Album Review: The We Shared Milk

Lame Sunset (Self-Released)

[PSYCH-POP] Boone Howard is bummed. On the second album from Portland trio the We Shared Milk, the singer-guitarist sings and plays like he's trying to navigate through the fog of a particularly lamentable morning-after. It's not a terminal depression—just the strain of vague melancholy that exists in everyone, the kind that comes wafting to the surface whenever we spend too much time alone with our thoughts. 
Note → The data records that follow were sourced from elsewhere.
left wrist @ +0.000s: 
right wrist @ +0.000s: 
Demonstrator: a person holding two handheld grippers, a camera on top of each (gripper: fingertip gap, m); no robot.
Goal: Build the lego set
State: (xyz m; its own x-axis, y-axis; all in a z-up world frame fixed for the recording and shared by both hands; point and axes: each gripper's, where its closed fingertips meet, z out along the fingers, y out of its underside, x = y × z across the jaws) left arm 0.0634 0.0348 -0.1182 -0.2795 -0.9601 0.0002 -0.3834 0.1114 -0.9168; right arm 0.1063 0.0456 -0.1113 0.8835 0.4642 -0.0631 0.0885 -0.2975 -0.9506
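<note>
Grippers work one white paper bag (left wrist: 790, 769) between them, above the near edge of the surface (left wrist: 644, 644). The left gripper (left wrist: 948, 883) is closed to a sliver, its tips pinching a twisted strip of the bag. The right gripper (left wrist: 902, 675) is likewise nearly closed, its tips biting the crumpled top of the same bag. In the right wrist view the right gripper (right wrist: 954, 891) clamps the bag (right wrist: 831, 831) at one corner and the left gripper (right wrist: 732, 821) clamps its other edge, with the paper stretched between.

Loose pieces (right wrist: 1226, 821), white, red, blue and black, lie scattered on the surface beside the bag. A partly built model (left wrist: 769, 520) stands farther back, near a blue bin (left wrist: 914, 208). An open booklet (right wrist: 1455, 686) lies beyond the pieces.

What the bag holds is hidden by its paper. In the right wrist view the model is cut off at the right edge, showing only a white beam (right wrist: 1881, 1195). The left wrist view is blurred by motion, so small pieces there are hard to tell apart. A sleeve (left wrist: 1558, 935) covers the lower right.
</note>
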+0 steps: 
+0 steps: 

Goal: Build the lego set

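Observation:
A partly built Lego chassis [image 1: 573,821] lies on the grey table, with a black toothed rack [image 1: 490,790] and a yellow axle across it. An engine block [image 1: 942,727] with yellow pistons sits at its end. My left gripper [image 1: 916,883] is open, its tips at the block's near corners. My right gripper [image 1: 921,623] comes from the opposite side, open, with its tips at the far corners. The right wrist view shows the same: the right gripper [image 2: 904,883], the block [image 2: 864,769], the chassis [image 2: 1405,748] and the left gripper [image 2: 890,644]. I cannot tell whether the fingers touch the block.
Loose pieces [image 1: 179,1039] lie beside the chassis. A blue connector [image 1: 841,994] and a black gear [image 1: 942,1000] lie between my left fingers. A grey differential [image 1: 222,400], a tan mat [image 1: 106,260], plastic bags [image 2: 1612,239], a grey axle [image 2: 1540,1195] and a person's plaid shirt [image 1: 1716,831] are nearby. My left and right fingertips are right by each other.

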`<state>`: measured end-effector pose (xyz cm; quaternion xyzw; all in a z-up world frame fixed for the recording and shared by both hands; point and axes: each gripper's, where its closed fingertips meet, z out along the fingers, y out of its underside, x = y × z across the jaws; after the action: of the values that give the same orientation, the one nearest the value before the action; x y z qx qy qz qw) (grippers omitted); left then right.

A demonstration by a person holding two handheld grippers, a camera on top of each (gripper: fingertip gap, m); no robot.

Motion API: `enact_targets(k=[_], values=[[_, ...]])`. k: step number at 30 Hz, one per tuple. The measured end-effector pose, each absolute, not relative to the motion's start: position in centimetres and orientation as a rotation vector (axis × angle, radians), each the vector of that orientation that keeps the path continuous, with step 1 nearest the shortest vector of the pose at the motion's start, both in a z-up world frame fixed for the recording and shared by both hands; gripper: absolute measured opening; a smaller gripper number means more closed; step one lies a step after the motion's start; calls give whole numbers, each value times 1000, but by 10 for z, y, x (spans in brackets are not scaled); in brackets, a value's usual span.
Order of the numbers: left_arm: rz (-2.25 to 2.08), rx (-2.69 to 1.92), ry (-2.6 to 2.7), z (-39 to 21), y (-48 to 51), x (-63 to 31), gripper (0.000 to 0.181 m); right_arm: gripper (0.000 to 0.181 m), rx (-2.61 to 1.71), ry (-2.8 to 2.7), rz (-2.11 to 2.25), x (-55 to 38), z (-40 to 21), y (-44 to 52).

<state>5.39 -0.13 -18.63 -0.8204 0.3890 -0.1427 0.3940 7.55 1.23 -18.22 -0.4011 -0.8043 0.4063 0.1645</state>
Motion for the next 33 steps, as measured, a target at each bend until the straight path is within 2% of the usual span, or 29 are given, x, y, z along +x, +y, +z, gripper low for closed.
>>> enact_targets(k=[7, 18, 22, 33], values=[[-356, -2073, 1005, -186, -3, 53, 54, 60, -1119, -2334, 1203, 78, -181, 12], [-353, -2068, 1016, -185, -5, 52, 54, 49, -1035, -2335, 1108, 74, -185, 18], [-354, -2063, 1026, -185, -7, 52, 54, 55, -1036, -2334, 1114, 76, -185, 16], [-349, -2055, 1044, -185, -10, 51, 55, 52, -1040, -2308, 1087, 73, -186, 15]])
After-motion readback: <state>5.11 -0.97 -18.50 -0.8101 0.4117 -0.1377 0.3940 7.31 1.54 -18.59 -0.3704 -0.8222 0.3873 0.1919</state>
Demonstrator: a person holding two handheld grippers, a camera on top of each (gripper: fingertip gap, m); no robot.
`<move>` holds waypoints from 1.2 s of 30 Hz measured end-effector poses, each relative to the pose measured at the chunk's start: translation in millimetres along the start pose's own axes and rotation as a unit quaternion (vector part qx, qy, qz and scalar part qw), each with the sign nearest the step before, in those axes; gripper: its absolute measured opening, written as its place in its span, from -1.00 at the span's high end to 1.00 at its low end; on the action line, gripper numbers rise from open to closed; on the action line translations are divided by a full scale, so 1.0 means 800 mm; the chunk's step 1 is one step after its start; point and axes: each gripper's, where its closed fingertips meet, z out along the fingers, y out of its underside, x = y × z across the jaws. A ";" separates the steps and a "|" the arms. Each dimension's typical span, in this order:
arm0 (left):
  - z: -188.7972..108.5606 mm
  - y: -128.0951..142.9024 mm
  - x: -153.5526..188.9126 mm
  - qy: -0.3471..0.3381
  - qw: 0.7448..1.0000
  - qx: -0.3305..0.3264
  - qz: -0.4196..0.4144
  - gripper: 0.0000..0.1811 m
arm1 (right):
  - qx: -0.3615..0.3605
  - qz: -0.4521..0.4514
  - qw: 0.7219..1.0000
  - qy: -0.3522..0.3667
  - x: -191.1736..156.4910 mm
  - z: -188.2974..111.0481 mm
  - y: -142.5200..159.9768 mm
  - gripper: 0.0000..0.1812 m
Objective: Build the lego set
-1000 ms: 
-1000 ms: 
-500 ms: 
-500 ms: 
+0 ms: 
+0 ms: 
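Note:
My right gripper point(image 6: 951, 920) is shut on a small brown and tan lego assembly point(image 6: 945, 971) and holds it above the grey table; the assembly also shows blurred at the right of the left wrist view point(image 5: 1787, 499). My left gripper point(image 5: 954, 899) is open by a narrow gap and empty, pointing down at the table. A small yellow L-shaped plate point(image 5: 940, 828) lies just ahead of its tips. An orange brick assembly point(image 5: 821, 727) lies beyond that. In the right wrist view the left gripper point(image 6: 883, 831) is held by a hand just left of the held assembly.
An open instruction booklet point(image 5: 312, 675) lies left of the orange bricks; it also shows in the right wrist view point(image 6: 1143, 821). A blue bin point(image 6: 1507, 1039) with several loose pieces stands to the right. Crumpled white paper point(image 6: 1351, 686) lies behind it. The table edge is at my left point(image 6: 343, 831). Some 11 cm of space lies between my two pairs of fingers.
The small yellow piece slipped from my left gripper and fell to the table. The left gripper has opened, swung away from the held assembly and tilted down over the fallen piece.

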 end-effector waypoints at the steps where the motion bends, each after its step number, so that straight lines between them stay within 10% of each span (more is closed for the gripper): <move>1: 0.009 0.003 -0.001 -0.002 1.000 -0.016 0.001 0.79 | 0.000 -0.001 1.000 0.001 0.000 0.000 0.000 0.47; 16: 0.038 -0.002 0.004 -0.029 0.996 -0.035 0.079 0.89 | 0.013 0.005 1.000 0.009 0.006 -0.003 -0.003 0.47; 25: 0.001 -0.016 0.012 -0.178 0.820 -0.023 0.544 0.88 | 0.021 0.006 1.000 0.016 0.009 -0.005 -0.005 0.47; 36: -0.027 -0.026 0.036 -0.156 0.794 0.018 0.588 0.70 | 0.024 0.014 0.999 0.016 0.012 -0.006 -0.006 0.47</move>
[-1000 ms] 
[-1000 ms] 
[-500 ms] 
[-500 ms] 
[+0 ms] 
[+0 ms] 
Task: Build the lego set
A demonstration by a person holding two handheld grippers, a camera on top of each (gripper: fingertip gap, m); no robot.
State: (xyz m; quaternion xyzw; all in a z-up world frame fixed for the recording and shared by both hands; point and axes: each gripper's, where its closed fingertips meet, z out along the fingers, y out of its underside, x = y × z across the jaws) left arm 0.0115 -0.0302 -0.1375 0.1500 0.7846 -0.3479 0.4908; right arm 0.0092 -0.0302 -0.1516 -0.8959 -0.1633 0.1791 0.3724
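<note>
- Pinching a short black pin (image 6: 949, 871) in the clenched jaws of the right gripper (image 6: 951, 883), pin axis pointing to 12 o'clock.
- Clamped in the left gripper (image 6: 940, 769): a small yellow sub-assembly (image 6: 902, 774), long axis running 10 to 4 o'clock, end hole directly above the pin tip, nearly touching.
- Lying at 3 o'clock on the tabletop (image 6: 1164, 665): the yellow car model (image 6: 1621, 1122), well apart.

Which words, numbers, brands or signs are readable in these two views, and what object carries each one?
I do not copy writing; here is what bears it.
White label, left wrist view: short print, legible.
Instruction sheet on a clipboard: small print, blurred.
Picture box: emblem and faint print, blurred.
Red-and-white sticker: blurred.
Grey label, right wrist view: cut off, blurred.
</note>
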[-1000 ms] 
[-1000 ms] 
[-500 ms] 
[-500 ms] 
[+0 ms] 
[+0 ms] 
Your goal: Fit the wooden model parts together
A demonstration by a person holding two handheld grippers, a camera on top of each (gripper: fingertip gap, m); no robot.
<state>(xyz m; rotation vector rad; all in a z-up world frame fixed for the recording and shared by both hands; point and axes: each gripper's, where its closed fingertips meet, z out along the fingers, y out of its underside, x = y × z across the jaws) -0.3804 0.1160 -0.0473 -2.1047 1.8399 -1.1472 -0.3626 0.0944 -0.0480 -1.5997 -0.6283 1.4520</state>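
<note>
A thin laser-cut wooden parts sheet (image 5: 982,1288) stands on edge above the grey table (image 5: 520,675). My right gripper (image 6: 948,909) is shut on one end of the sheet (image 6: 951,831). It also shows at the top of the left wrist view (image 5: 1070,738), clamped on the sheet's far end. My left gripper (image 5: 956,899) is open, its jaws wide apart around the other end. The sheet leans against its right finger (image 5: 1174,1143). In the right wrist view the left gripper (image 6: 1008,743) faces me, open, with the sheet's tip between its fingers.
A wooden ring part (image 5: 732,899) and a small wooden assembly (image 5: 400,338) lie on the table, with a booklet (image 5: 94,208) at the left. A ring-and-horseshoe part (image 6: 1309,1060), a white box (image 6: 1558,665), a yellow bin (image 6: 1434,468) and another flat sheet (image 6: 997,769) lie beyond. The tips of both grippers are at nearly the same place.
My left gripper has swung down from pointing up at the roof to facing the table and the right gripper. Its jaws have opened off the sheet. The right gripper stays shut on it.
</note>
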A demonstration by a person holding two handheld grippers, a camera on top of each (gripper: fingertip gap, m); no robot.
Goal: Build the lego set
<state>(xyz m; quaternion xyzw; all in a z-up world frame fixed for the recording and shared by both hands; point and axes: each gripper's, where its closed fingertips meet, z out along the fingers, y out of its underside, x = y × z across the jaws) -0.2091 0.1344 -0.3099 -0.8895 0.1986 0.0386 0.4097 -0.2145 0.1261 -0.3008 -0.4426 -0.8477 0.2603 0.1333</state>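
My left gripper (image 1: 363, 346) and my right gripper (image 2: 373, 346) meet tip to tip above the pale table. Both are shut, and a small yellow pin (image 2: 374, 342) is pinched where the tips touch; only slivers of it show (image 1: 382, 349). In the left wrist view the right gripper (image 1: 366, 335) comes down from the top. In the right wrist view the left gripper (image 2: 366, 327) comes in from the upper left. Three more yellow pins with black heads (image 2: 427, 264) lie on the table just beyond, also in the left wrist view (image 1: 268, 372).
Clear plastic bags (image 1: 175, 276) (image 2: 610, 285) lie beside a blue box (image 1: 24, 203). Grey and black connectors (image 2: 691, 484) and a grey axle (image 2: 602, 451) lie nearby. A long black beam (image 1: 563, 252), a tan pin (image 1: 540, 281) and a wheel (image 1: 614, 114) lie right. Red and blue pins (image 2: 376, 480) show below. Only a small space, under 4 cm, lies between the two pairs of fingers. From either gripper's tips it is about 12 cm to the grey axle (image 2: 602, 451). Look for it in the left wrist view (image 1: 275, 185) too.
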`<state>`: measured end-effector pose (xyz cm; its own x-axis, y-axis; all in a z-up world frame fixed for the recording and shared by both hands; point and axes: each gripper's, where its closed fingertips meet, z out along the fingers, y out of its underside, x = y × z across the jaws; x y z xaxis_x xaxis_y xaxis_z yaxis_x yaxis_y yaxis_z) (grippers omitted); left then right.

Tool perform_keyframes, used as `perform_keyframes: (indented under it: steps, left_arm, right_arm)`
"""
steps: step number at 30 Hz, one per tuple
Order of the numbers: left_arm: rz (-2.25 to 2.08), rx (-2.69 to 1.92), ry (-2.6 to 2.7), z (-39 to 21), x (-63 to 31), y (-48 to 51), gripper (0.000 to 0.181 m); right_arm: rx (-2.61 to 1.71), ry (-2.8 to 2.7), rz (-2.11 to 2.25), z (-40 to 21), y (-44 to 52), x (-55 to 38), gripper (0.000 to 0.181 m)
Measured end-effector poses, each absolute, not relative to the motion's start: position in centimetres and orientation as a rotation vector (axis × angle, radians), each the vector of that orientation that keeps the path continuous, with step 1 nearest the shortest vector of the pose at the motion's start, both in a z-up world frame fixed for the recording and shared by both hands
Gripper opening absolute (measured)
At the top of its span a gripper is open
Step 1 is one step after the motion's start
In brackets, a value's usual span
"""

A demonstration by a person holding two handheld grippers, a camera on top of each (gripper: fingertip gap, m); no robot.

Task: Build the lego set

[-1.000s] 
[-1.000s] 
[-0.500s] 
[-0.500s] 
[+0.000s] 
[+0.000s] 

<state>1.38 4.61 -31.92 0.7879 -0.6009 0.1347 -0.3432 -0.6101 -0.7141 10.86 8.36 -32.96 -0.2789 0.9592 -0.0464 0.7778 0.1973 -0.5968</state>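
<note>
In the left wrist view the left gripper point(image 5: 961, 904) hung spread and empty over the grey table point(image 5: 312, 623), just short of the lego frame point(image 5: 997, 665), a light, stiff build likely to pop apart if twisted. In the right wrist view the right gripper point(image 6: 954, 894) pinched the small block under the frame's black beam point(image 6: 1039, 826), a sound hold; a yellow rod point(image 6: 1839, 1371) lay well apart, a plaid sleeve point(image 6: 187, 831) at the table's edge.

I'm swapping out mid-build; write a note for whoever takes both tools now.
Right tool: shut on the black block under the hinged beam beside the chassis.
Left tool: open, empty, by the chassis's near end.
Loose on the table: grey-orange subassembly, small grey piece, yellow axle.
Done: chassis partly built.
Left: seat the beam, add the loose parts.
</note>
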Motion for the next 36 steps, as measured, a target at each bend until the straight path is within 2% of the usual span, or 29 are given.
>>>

In other words, Lame Sunset is about bummers we can all relate to. Howard's expressive, fuzzy-headed riffs and the liquid interplay between drummer Eric Ambrosius and bassist Travis Leipzig ripple through the hung-over haze, from the title track's wavy, vaporous shimmer to the distorted doo-wop of "Joe." Saxophones and keyboards are added to the mix, as well as revved-up tempos. But the band is at its best when it's crawling. "I think I'm going inside/ For the rest of my miserable goddamn life," Howard sings on "Regrettable Everything," the album's languid highlight. If that's what it takes to keep the We Shared Milk churning out material, then I'm all for it.

SEE IT: The We Shared Milk plays Doug Fir Lounge, 830 E Burnside St., with Aan and Yours, on Thursday, April 4. 9 pm. $7. 21+.